I got into a few unhealthy habits at the start of the summer. My birthday ran into vacation, and after a few weeks of celebrating, I was feeling pretty awful. It's hard to get motivated to exercise when you're bloated from donuts and beer. A friend mentioned Whole 30 to me, and I jumped at the chance to recommit myself to eating clean.
Changing your diet can be more difficult than getting in a workout for the day. With Andrea, all you need to do is show up to your session and from there, the mental work is done. You do what she tells you and you'll get results. People rarely say. “I could NEVER do a burpee!”, but it's common to hear people say they could never give up ice cream, pizza, wine, bread, pasta, chocolate, etc.

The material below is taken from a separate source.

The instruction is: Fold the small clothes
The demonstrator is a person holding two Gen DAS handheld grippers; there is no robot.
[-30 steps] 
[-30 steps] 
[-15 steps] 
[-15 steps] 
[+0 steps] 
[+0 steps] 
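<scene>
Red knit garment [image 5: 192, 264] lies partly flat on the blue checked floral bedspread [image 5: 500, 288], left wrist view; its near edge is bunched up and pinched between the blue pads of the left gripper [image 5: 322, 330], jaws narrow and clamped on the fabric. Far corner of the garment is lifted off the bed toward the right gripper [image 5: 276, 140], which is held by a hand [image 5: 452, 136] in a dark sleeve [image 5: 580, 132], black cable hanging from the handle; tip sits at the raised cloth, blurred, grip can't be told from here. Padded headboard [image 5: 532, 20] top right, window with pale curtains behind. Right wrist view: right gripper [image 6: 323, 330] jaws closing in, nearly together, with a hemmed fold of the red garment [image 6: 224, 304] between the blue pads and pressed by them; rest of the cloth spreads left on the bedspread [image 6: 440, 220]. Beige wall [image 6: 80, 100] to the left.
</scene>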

The Whole 30 may change your ideas about that. You can do hard things, but let's be real, eating steak and veggies isn't hard. Maybe it's hard to refrain from the chocolate cake at that birthday party, but choosing to consumer healthier foods isn't as hard as you'd think. You merely need to make the decisions to do so. The Whole 30 sets some clear, easy rules to follow.
What is Whole 30? For full details, you can head to the official website or check out the book, It Starts With Food. In a nutshell, it's a kick start to a strict Paleo diet, familiarizing your body with the basics of clean eating before you learn all the Paleo swaps and treats. It's about noticing how your body reacts to certain foods. Once you complete the 30 days, a Paleo lifestyle will be almost second nature.
I completed my first Whole 30 this summer, and I'll be sharing my week-to-week experience with you. Not ready to completely change your eating habits, but want a few nutritional tips? Andrea's top ten tips can be found here. Whether you're on your own Whole 30 journey or just looking for some healthy dinners to work into your week, I'll be posting some favorite recipes here soon.